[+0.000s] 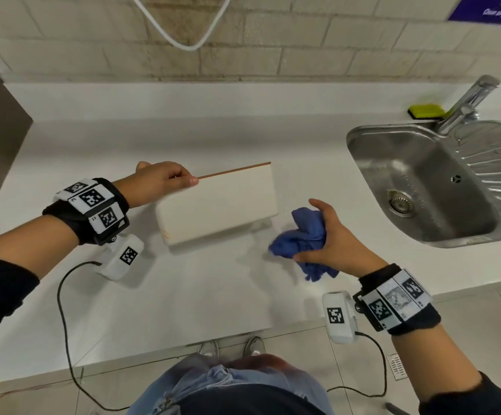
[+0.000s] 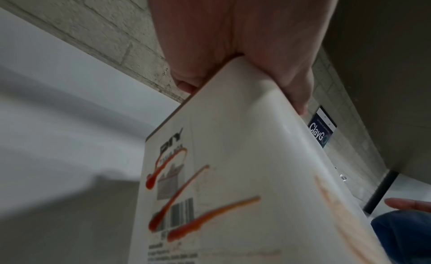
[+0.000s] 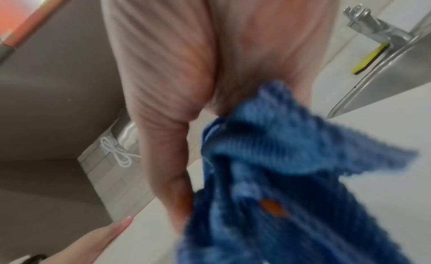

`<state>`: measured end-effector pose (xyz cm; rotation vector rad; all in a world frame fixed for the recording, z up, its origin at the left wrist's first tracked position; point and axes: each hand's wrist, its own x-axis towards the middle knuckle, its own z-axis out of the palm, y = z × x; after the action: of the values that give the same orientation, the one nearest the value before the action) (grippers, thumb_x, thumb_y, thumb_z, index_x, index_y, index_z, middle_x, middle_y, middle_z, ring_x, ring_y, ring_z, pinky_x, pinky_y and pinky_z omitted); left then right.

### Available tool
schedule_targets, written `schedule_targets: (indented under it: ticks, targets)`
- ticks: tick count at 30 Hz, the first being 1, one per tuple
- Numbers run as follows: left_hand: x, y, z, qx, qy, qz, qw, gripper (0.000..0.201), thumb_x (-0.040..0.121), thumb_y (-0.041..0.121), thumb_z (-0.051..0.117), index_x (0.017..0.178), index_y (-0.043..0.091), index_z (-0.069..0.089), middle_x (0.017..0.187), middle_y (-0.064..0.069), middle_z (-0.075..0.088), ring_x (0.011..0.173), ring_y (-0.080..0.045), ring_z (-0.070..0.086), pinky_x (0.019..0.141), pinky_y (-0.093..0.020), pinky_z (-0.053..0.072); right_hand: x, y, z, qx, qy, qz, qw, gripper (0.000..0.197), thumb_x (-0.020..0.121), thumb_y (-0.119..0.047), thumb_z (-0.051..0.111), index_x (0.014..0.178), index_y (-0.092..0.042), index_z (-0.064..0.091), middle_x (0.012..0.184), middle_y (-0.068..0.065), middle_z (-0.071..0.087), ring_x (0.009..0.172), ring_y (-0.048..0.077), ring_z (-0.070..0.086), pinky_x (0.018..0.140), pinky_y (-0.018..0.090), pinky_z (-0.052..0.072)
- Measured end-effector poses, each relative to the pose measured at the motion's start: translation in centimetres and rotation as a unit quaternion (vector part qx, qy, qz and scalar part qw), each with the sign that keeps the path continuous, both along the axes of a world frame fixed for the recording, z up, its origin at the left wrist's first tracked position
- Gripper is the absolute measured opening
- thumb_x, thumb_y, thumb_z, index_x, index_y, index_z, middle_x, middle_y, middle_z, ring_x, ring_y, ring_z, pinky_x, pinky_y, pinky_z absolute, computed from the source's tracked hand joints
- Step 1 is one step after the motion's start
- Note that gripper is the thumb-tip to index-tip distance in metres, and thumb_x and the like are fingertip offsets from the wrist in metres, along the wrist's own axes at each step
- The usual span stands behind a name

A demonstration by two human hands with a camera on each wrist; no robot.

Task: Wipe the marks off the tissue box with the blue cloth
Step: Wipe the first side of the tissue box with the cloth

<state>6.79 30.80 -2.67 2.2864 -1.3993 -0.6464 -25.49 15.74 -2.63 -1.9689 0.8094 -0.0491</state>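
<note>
A white counter [image 1: 183, 295] runs below a pale brick wall [image 1: 273, 55], with a steel sink [image 1: 422, 175] set into its right side. A tap [image 1: 467, 103] stands at the sink's far edge, and a yellow-green sponge [image 1: 425, 110] lies just left of the tap.

Left of the sink, near the counter's middle, sits the tissue box [image 1: 216, 202], cream-white, tipped so a broad face looks up. The left hand [image 1: 159, 182] grips the box's far left corner, thumb and fingers curled over the edge. In the left wrist view the box's label face [image 2: 177, 194] carries three long red-orange marks [image 2: 210, 216] across the print and barcode, and a fainter orange smear runs along the neighbouring face.

Just right of the box, apart from it, the right hand [image 1: 330, 235] holds the blue cloth [image 1: 303, 241] bunched in curled fingers, loose ends hanging toward the counter. The right wrist view shows a small orange spot [image 3: 272, 207] on the cloth
</note>
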Motion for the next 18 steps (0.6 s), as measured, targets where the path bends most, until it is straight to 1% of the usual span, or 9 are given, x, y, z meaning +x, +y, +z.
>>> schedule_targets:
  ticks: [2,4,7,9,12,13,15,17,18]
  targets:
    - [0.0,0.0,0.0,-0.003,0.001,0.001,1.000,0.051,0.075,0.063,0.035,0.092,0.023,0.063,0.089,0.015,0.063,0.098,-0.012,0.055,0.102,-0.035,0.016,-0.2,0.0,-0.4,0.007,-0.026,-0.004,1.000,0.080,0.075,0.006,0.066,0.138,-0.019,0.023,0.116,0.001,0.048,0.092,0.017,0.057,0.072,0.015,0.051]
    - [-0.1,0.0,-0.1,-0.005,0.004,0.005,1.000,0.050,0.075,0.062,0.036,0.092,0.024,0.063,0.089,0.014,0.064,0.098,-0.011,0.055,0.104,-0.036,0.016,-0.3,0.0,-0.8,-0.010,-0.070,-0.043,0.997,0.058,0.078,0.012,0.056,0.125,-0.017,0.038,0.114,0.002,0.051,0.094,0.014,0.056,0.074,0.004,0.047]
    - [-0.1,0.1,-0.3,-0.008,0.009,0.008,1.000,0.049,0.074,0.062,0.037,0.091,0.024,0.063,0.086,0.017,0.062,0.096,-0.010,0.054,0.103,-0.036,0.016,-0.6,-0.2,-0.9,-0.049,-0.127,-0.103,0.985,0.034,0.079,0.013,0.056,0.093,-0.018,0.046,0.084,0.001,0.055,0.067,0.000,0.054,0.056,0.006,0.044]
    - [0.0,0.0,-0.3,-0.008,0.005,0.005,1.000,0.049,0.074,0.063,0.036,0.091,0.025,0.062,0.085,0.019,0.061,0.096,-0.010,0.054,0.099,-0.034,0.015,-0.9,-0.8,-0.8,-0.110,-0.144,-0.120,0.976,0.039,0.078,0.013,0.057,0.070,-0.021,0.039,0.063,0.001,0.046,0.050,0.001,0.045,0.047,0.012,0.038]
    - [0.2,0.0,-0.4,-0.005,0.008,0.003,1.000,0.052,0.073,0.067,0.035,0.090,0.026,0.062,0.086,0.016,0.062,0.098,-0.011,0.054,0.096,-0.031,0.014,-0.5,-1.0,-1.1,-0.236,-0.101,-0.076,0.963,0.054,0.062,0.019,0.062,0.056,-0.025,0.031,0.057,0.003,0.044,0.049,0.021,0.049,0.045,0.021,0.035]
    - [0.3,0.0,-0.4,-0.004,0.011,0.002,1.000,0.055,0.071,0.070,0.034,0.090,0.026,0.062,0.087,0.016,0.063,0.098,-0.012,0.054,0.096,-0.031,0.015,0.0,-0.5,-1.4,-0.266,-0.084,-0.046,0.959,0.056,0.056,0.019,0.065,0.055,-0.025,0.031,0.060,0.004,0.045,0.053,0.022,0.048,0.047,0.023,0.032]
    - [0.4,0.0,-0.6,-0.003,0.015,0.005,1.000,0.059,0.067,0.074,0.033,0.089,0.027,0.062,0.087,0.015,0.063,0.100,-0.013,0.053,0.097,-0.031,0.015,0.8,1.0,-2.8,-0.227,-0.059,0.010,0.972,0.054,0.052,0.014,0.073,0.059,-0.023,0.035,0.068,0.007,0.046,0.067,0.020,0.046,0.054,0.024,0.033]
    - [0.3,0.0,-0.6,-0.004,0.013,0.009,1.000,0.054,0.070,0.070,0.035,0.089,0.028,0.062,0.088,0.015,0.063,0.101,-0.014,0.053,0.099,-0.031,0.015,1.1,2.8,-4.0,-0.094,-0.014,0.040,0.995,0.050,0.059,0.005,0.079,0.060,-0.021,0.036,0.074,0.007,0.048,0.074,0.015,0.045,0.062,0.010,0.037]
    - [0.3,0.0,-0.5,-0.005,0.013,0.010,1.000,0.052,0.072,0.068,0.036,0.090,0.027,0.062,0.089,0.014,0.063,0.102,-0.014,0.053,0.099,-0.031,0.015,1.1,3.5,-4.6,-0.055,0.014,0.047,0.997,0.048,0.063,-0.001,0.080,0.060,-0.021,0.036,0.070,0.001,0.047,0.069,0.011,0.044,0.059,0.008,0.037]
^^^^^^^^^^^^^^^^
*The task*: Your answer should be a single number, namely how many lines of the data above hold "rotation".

*Response to this task*: 2